--- Material provided ---

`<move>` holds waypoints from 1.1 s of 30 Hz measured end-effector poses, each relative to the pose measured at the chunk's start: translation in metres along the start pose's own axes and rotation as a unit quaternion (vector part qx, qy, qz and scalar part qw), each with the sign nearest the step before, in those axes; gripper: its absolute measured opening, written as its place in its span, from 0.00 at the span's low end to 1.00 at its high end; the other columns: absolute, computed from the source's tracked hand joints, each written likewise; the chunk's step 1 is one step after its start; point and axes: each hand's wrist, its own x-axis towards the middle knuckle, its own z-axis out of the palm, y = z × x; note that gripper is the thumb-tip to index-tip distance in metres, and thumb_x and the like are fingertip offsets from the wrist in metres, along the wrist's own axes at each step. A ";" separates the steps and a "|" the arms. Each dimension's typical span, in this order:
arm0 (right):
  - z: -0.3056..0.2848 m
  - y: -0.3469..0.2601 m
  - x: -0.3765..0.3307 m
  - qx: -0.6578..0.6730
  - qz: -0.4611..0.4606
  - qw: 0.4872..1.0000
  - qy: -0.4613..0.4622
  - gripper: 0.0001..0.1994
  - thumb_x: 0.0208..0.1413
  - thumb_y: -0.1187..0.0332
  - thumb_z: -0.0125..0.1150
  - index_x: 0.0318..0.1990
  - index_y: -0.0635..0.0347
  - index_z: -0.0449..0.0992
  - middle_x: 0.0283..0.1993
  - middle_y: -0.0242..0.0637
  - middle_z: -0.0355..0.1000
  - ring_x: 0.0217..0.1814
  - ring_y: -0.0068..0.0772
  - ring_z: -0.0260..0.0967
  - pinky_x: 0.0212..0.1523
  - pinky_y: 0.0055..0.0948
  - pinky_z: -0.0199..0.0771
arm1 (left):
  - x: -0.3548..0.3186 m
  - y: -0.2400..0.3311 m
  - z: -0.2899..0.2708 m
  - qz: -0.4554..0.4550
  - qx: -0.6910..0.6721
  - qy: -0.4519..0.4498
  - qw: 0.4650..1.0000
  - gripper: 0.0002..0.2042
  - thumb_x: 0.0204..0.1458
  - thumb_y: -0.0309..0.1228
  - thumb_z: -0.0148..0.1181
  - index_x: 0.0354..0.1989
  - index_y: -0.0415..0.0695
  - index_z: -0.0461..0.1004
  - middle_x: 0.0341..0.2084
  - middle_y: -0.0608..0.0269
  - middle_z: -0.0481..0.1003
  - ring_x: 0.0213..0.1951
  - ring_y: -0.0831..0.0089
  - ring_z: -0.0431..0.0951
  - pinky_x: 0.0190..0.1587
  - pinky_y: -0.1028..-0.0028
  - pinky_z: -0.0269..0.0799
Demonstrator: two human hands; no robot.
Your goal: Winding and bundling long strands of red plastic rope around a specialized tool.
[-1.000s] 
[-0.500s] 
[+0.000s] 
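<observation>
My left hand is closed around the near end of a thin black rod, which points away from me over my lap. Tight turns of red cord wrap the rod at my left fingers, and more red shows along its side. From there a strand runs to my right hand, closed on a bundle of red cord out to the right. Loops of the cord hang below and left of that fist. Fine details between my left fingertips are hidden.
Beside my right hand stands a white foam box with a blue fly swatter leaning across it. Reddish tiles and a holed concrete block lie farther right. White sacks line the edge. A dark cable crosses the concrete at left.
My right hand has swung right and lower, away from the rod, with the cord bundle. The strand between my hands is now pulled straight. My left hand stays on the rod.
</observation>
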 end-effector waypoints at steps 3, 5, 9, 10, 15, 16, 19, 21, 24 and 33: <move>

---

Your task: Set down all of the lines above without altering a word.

Result for this task:
`<move>` holds waypoints from 1.1 s of 30 Hz measured end-effector poses, each relative to the pose measured at the chunk's start: translation in metres along the start pose's own axes and rotation as a unit quaternion (vector part qx, qy, qz and scalar part qw), each with the sign nearest the step before, in those axes; gripper: its absolute measured opening, written as its place in its span, from 0.00 at the span's low end to 1.00 at its high end; the other columns: absolute, computed from the source's tracked hand joints, each written likewise; the chunk's step 1 is one step after its start; point and axes: each hand's wrist, its own x-axis towards the middle knuckle, its own z-axis out of the palm, y = z × x; note that gripper is the thumb-tip to index-tip distance in metres, and thumb_x and the like are fingertip offsets from the wrist in metres, along the wrist's own axes at each step. A ";" separates the steps and a "|" the arms. Each dimension's typical span, in this order:
arm0 (right):
  - z: -0.3056..0.2848 m
  - y: -0.3469..0.2601 m
  - x: -0.3765..0.3307 m
  - qx: -0.6578..0.6730
  - qz: -0.4611..0.4606
  - qw: 0.4872..1.0000
  - qy: -0.4613..0.4622
  - gripper: 0.0001..0.1994
  - thumb_x: 0.0208..0.1413
  - thumb_y: -0.1187..0.0332
  - thumb_z: -0.0125..0.1150
  - index_x: 0.0318..0.1990
  - index_y: -0.0635..0.0347
  - index_z: -0.0449..0.0992
  - middle_x: 0.0283..0.1993
  - middle_y: -0.0242..0.0637
  - middle_z: -0.0355..0.1000
  - ring_x: 0.0217..0.1814
  - ring_y: -0.0068..0.0772
  - ring_z: -0.0260..0.0967
  - pinky_x: 0.0212..0.1523
  - pinky_y: 0.0055..0.0948
  - pinky_z: -0.0199..0.0771
arm1 (left):
  - x: -0.3548..0.3186 m
  - y: -0.2400..0.3311 m
  - z: -0.2899..0.2708 m
  - qz: -0.4554..0.4550
  - qx: -0.6910..0.6721
  - qy: -0.4519..0.4498
  - qw: 0.4650..1.0000
  - gripper: 0.0002..0.2042
  - thumb_x: 0.0204..0.1458
  - thumb_y: -0.0309..0.1228
  - thumb_z: -0.0148..0.1181
  - index_x: 0.0354..0.1989
  - index_y: -0.0415..0.0695
  - index_z: -0.0461..0.1004
  - middle_x: 0.0341..0.2084
  - middle_y: -0.0608..0.0269
  - middle_z: -0.0481..0.1003
  - ring_x: 0.0213..0.1951
  - ring_y: -0.0831..0.0089
  - ring_z: -0.0431..0.0951
  - pinky_x: 0.0190..0.1587
  - pinky_y: -0.1028..-0.0028
  - pinky_z: -0.0269..0.0799
Demonstrator: two human hands; no robot.
Your goal: Winding and bundling long strands of red plastic rope around a specialized tool.
[-1.000s] 
[-0.500s] 
[+0.000s] 
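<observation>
My left hand is closed around the near end of a thin black rod, which points away from me over my lap. Tight turns of red cord wrap the rod at my left fingers, and more red shows along its side. From there a strand runs to my right hand, closed on a bundle of red cord out to the right. Loops of the cord hang below and left of that fist. Fine details between my left fingertips are hidden.
Beside my right hand stands a white foam box with a blue fly swatter leaning across it. Reddish tiles and a holed concrete block lie farther right. White sacks line the edge. A dark cable crosses the concrete at left.
My right hand has swung right and lower, away from the rod, with the cord bundle. The strand between my hands is now pulled straight. My left hand stays on the rod.
</observation>
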 end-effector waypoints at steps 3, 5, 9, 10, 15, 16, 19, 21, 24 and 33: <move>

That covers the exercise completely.